§ **Exercise brief**
Would you please repeat, word for word, only the lines from the one holding "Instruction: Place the" through the one holding "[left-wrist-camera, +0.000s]" in the material below, without the pictures?

§ **Data shown**
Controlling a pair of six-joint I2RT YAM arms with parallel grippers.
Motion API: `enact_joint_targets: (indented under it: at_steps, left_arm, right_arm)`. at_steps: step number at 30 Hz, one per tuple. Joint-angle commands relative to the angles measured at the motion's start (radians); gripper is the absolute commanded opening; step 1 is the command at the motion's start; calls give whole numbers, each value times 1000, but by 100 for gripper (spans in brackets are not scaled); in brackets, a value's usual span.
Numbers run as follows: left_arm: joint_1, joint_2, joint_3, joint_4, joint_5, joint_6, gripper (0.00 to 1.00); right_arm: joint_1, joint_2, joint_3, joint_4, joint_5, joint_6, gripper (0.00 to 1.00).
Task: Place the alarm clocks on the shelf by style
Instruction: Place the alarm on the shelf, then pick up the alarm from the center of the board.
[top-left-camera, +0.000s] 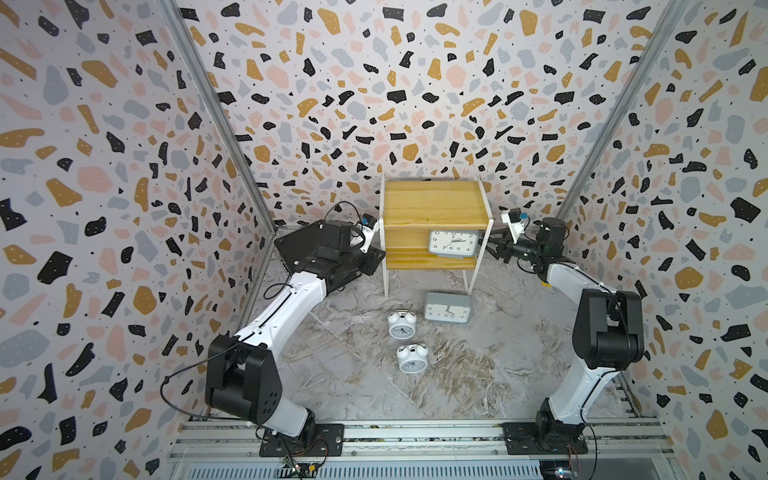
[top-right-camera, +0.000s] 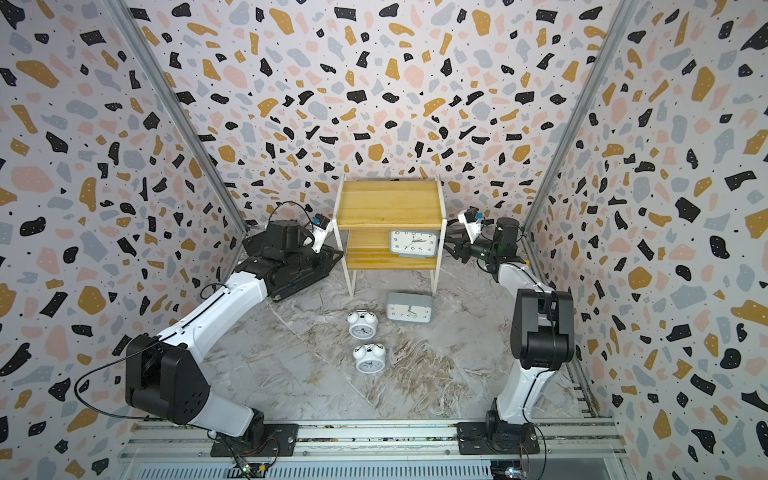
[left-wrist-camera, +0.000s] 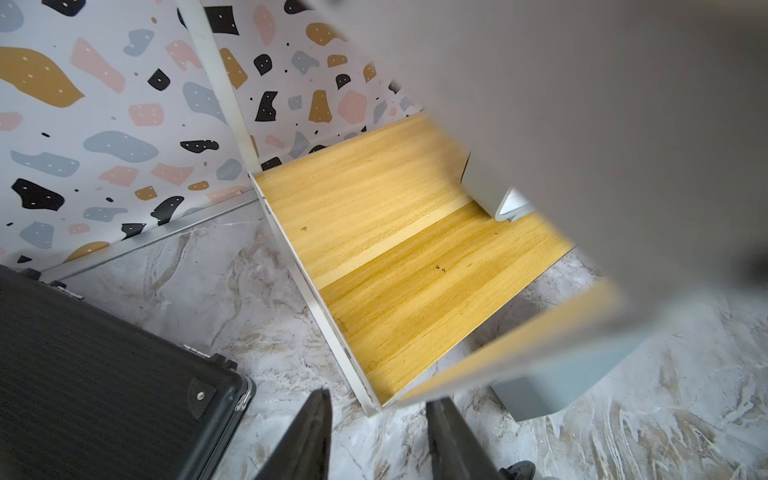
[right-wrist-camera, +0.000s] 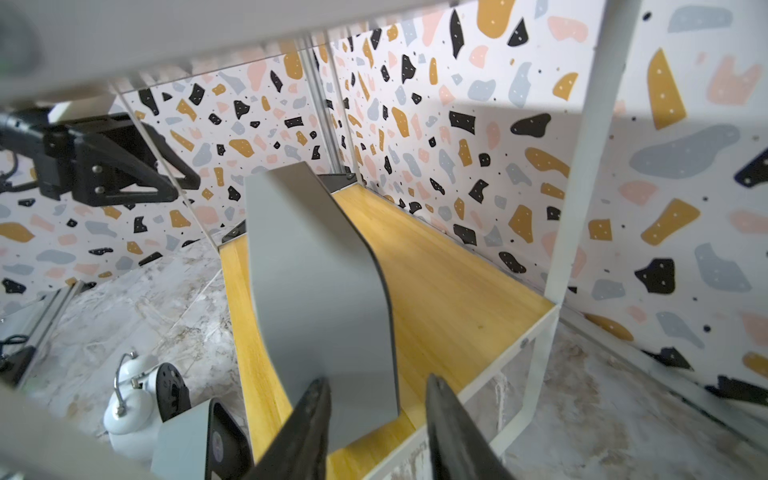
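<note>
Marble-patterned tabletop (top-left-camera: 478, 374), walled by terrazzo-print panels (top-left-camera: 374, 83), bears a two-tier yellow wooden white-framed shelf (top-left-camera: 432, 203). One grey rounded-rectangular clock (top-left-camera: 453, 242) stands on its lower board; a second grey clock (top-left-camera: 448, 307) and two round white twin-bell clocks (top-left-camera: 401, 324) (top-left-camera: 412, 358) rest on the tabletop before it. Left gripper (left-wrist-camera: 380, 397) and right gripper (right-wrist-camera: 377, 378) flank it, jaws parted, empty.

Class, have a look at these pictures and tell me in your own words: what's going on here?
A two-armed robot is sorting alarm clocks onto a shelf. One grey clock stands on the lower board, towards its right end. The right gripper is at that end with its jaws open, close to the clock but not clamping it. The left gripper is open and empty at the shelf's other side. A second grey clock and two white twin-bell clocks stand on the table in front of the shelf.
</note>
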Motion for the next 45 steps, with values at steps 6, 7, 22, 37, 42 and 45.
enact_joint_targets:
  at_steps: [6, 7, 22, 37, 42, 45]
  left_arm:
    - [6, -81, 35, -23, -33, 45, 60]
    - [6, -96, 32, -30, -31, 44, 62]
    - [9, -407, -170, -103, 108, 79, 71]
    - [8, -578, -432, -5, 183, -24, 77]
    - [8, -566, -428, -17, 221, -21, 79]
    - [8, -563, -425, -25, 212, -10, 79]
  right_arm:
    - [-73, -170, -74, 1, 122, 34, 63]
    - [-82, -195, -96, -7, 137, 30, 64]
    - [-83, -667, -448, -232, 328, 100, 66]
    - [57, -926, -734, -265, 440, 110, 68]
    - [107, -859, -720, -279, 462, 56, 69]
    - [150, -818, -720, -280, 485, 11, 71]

§ **Output of the task**
Instruction: Place the alarm on the shelf, then pick up the alarm from the center of the board.
[top-left-camera, +0.000s] 
[top-right-camera, +0.000s] 
[left-wrist-camera, +0.000s] 

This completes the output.